» **What the task asks**:
Among the lines below, which ones contain the word "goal"? Copy every such line.

'''

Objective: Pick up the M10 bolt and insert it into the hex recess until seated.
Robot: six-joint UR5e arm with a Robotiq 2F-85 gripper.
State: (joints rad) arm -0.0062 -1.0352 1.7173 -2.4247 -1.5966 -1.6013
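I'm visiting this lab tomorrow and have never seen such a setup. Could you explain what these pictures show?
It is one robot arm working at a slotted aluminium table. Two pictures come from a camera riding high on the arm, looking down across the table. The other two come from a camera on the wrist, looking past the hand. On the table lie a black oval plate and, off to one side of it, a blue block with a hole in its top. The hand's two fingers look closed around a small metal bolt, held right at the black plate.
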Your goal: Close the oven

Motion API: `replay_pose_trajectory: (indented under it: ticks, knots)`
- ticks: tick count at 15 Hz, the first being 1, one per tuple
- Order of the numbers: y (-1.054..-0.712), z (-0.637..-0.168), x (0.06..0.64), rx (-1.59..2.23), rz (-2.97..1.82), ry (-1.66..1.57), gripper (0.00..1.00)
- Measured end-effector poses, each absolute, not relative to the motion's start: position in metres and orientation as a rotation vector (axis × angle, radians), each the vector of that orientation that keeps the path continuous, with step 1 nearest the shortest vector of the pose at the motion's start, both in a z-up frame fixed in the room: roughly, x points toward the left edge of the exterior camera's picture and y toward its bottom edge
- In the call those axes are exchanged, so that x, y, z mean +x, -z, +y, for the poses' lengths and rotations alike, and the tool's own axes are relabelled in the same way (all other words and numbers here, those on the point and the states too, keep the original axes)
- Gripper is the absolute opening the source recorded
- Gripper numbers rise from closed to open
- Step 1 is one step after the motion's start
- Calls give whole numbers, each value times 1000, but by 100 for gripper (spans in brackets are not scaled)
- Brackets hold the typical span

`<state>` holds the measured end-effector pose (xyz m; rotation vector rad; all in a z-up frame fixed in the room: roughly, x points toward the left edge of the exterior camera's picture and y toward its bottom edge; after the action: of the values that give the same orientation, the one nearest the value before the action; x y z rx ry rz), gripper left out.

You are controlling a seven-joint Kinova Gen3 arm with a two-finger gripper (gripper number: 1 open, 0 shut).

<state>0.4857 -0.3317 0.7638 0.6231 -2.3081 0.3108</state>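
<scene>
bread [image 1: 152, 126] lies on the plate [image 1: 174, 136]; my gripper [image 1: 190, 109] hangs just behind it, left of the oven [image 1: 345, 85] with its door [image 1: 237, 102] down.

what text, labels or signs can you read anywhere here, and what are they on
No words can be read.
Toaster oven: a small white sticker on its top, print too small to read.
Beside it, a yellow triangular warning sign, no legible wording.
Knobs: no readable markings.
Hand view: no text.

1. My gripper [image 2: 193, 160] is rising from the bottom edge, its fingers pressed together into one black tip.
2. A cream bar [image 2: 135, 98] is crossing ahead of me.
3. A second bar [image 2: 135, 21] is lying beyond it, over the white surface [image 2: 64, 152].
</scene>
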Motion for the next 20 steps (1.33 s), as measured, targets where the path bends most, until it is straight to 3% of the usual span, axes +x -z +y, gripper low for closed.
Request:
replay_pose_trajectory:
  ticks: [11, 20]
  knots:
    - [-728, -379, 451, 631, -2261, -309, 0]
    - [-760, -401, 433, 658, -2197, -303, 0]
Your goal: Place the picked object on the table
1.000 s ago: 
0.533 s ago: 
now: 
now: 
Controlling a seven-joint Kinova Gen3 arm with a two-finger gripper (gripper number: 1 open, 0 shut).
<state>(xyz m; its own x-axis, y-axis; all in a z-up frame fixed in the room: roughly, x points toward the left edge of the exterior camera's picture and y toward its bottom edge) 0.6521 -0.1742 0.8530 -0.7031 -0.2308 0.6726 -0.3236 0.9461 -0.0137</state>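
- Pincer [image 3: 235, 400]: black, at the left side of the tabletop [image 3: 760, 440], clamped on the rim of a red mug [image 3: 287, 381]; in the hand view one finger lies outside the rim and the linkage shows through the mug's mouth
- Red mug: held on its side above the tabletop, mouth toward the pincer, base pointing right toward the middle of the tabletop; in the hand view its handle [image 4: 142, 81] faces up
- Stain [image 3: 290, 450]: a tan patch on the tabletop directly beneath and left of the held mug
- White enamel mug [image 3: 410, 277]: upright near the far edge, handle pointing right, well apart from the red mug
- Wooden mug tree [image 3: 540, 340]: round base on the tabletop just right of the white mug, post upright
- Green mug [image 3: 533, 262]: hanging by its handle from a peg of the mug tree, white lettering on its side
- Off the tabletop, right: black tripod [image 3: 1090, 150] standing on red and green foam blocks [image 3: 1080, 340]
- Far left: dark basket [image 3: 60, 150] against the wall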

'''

» **Worked solution**:
Your goal: Close the oven
Your goal: Place the picked object on the table

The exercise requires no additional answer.